Trading in bitcoin was partially suspended on Friday after the value of the cryptocurrency plummeted.
Prices dropped 44 per cent from last weekend’s record highs. As they fell below $11,000 (£8,200) – down from almost $20,000 (£15,000) – some exchanges stopped traders buying and selling.
The value of the cryptocurrency has rocketed in recent weeks and has risen from around $1,000 (£750) at the start of 2017. Many commentators have warned that the surge is a bubble that could soon burst.
Friday’s fall prompted three exchanges to halt trading. One, Coinbase, said buying and selling was disabled as a result of technical problems caused by high traffic.

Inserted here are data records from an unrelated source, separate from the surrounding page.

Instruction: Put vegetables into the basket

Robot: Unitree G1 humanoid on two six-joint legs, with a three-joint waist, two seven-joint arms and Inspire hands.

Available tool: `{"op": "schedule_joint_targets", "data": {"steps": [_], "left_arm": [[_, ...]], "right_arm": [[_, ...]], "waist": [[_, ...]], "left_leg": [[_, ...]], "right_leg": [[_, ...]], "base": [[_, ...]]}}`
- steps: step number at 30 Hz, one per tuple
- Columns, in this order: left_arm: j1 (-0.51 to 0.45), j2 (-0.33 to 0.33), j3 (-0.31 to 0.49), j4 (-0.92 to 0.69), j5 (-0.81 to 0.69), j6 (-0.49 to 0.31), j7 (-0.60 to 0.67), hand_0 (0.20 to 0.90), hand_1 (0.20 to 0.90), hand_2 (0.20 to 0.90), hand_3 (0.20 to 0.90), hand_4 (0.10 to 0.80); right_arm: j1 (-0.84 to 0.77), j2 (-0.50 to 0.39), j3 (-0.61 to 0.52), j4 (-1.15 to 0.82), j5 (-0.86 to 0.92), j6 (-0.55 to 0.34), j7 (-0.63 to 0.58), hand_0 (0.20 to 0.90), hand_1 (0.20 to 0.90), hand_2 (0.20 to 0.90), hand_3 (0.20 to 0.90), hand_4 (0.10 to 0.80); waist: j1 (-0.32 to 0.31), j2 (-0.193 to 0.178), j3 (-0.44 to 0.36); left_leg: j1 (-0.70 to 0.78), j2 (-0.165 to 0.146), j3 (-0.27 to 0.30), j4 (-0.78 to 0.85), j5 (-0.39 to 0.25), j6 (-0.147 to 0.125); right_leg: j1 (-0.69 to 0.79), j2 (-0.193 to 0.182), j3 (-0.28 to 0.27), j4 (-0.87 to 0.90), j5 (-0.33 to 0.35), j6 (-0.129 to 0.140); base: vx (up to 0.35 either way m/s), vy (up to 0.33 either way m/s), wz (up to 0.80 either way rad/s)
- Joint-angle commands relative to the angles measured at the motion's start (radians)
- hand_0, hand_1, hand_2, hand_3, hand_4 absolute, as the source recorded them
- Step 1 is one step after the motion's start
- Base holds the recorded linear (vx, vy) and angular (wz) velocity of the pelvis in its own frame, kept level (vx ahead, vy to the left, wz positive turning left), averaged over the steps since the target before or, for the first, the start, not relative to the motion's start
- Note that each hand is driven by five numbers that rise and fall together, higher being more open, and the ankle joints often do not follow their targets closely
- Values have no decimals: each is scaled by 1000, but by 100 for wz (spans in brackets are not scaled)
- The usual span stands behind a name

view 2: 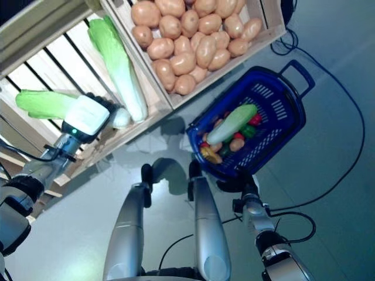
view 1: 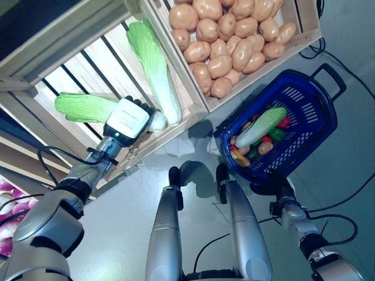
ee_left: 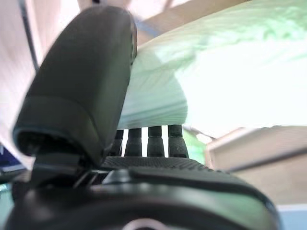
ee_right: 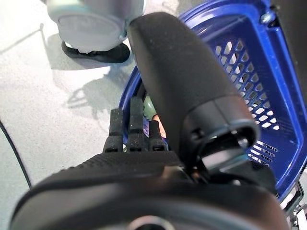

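My left hand [view 1: 128,120] is in the slatted wooden crate [view 1: 70,76], curled round a long green-and-white napa cabbage [view 1: 82,107]. The cabbage's leafy end points left and its white base sticks out past the fingers. The left wrist view shows the cabbage [ee_left: 216,81] between the thumb and the fingers [ee_left: 156,141]. The blue plastic basket [view 1: 328,111] stands on the floor to the right. It holds another napa cabbage [view 1: 261,127] on top of small red, green and orange vegetables. My right hand [ee_right: 144,167] is at the basket's near rim [ee_right: 240,62] with its fingers straight.
A second napa cabbage [view 1: 155,64] lies in the same crate just right of my left hand. A wooden divider [view 1: 176,64] separates it from the neighbouring crate. Grey floor [view 1: 345,193] lies around the basket.
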Motion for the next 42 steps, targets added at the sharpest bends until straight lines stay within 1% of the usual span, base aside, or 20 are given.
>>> {"op": "schedule_joint_targets", "data": {"steps": [1,8,10,13,14,16,19,22,25,26,27,29,30,32,33,35,37,38,41,42], "left_arm": [[-51,26,138,-43,-42,-45,192,300,300,300,300,400],[37,-7,183,-76,-48,-118,271,300,300,300,300,400],[111,-27,224,-131,-72,-145,312,300,300,300,300,400],[187,-42,273,-203,-73,-162,334,300,300,300,300,400],[243,-61,313,-259,-80,-171,339,300,300,300,300,400],[296,-94,349,-308,-112,-184,356,300,300,300,300,400],[374,-158,413,-390,-252,-245,326,300,300,300,300,400],[465,-257,478,-487,-376,-325,296,300,300,300,300,400],[494,-296,496,-548,-331,-325,304,300,300,300,300,400],[497,-306,498,-574,-363,-327,280,300,300,300,300,400],[504,-328,499,-626,-445,-349,221,300,300,300,300,400],[509,-351,492,-688,-502,-388,128,300,300,300,300,400],[510,-352,491,-694,-504,-390,119,300,300,300,300,400],[505,-360,476,-744,-597,-405,38,300,300,300,300,400],[498,-374,467,-774,-731,-409,-40,300,300,300,300,400],[496,-394,466,-789,-869,-421,-112,300,300,300,300,400],[504,-421,464,-805,-1047,-418,-227,300,300,300,300,400],[509,-429,465,-809,-1093,-416,-263,300,300,300,300,400],[539,-475,462,-840,-1366,-360,-431,300,300,300,300,400],[545,-483,462,-840,-1405,-351,-453,300,300,300,300,400]], "right_arm": [[46,-40,-22,-40,45,-17,-65,900,900,900,900,800],[95,-7,-37,-9,98,-34,-54,900,900,900,900,800],[139,15,-57,7,91,-58,-46,900,900,900,900,800],[177,30,-72,4,81,-63,-47,900,900,900,900,800],[204,43,-87,-1,66,-57,-51,900,900,900,900,800],[230,59,-101,7,56,-60,-55,900,900,900,900,800],[262,86,-120,17,65,-63,-78,900,900,900,900,800],[281,128,-148,35,78,-101,-102,900,900,900,900,800],[286,154,-158,34,89,-112,-111,900,900,900,900,800],[288,162,-158,27,92,-109,-118,900,900,900,900,800],[292,177,-159,19,96,-107,-129,900,900,900,900,800],[294,187,-157,20,98,-104,-141,900,900,900,900,800],[294,187,-156,20,99,-103,-142,900,900,900,900,800],[290,188,-155,18,112,-102,-146,900,900,900,900,800],[278,189,-154,34,123,-107,-144,900,900,900,900,800],[271,192,-156,45,128,-106,-142,900,900,900,900,800],[263,198,-159,60,134,-107,-146,900,900,900,900,800],[261,199,-159,63,137,-106,-149,900,900,900,900,800],[255,208,-165,64,141,-100,-156,900,900,900,900,800],[256,209,-167,61,142,-99,-158,900,900,900,900,800]], "waist": [[15,-5,-26],[40,-15,-93],[53,-18,-135],[61,-22,-166],[67,-23,-194],[74,-24,-226],[88,-27,-271],[110,-32,-314],[121,-36,-336],[123,-39,-346],[126,-44,-362],[128,-46,-377],[128,-46,-378],[128,-46,-384],[127,-44,-390],[128,-43,-395],[129,-41,-401],[130,-41,-403],[133,-37,-410],[133,-37,-411]], "left_leg": [[92,-63,56,-65,-9,53],[229,-81,9,-187,22,51],[305,-87,-17,-252,35,49],[366,-90,-30,-307,44,50],[410,-86,-34,-354,53,49],[454,-82,-36,-401,60,51],[516,-75,-40,-458,69,48],[576,-60,-50,-523,86,46],[606,-49,-53,-564,100,42],[612,-48,-53,-571,100,42],[623,-44,-49,-578,99,41],[635,-41,-40,-579,91,43],[636,-40,-39,-580,91,43],[643,-38,-33,-579,86,45],[655,-38,-29,-581,81,50],[663,-40,-26,-581,79,53],[676,-43,-27,-582,74,58],[679,-44,-27,-582,73,58],[691,-50,-33,-585,69,64],[693,-50,-33,-585,69,65]], "right_leg": [[132,24,-15,-133,78,-31],[276,-6,-30,-277,102,-26],[360,-25,-41,-362,118,-20],[431,-33,-50,-433,132,-17],[482,-37,-59,-480,142,-13],[531,-42,-67,-526,152,-8],[602,-49,-80,-588,169,1],[663,-52,-95,-648,195,10],[691,-52,-107,-673,207,14],[698,-52,-108,-679,210,15],[707,-55,-109,-691,218,19],[714,-59,-108,-697,222,21],[715,-59,-109,-698,223,21],[720,-61,-109,-697,225,23],[727,-61,-104,-694,222,23],[735,-62,-106,-697,223,24],[744,-63,-104,-697,224,25],[746,-63,-102,-697,224,25],[755,-63,-100,-700,228,28],[756,-63,-99,-700,227,28]], "base": [[78,-54,2],[116,-45,7],[197,-24,5],[166,-35,-1],[160,-35,10],[166,-43,18],[149,-57,11],[142,-56,12],[82,-31,8],[89,-36,20],[83,-31,21],[61,-17,9],[0,0,0],[19,1,-1],[43,12,-2],[45,7,-6],[50,2,-13],[39,1,-9],[24,-2,0],[0,0,0]]}}
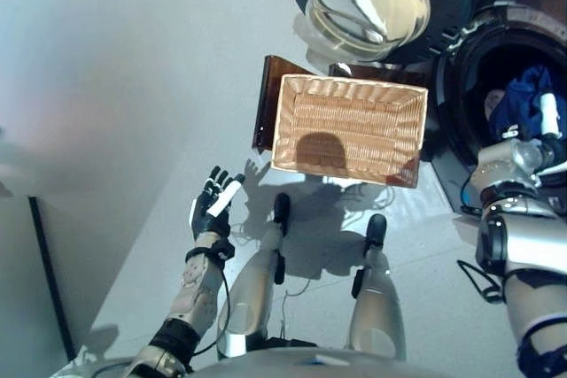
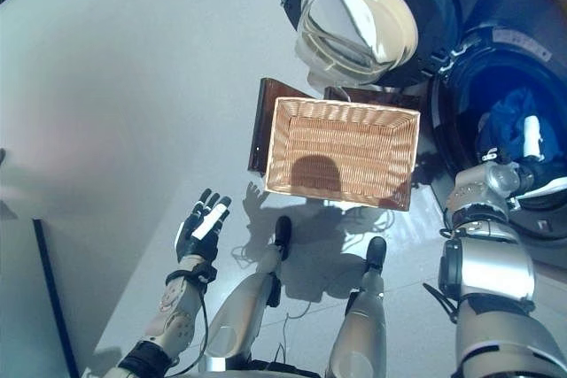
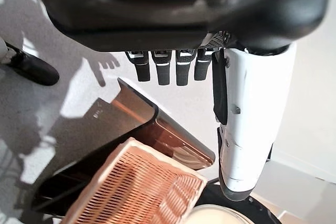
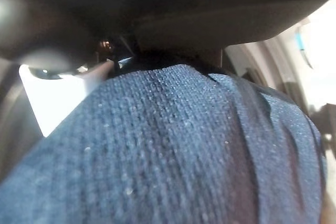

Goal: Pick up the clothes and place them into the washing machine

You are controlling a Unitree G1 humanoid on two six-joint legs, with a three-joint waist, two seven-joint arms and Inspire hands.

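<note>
The floor (image 1: pixel 133 86) of the room was pale grey and smooth, and the light made sharp shadows on it.

The right hand (image 2: pixel 530 143) was inside the round opening of the washing machine (image 2: pixel 461 130), at the robot's right side. Only its white thumb cover and a little of the dark hand showed there, lying against the blue clothes (image 1: pixel 518 104). In the right wrist view the blue cloth (image 4: pixel 173 150) filled almost everything, pressed close under the hand. The fingers were hidden by the cloth, so I could not tell if they were closed on it or loose. The clothes were in the drum of the machine, a dark blue bundle behind the door frame.

The left hand (image 1: pixel 213 205) was low at the robot's left side, above the floor, with its fingers straight and spread and nothing in it. In the left wrist view the fingers (image 3: pixel 163 69) stood in a short row beside the white thumb.

Between the two arms, on the floor, stood a woven wicker basket (image 1: pixel 292 121), rectangular and pale, with no clothes in it. It rested on a dark brown stand (image 1: pixel 266 99) that showed at its left and far sides. Beyond the basket, the round glass door (image 1: pixel 368 2) of the machine was swung open, with its dark ring around the clear bowl.
</note>
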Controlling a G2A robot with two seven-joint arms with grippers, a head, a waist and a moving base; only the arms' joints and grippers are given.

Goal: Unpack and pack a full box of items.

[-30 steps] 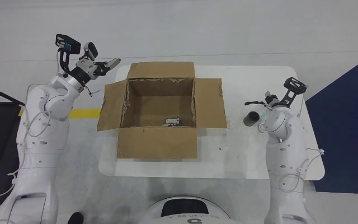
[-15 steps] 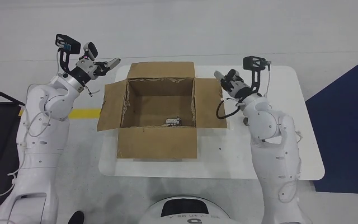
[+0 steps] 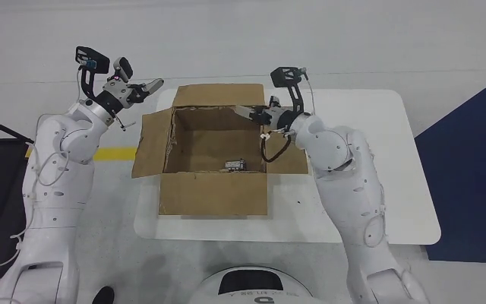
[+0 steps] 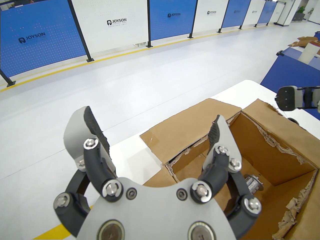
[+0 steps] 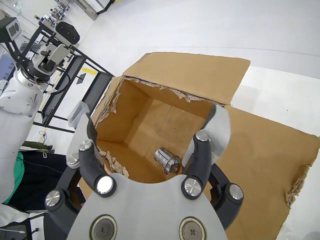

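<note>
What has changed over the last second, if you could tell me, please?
The right end effector swung from the right side of the table leftward to the cardboard box, now open above its far right corner; it took hold of nothing. The left end effector stayed open beyond the box's far left corner, and the metal part stayed inside the box.

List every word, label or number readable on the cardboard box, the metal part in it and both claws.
Cardboard box: none on the flaps or inner walls in view.
Metal part: none readable; too small to tell any marking.
Left claw: none.
Right claw: none.
</note>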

It later reopened trading as prices recovered to above $13,000 (£9,700).
The drop, which also affected other cryptocurrencies, is believed to be a result of panic selling amid speculation that the bitcoin bubble could be about to burst.
Tech entrepreneur and investor Oliver Isaacs said the fall was the result of a “herd mentality”.
He said: “Just as people feared missing out on the way up, the idea you can actually lose money is also a new emotion investors are experiencing and people, especially retail investors, are selling manically on the way down.”
Because bitcoin trading is unregulated, there are no rules to stop a mass sell-off. Only individual exchange websites can stop their users trading.
Some analysts said they consider the fall to be temporary and expect the cryptocurrency to rally in the short-term, although many predicted further falls in the New Year.
Michael Jackson, partner at venture capital firm Mangrove Capital Partners, said the dip was not too bad and believes the price will rally.
“The vast majority of long-term holders of bitcoin are still way in the money and have shown no sign of cashing out,” he said. “We see the exit of short-term speculators and we have seen it before.
“The fundamentals are still in place and there is no reason why the bitcoin ecosystem should not continue to develop.”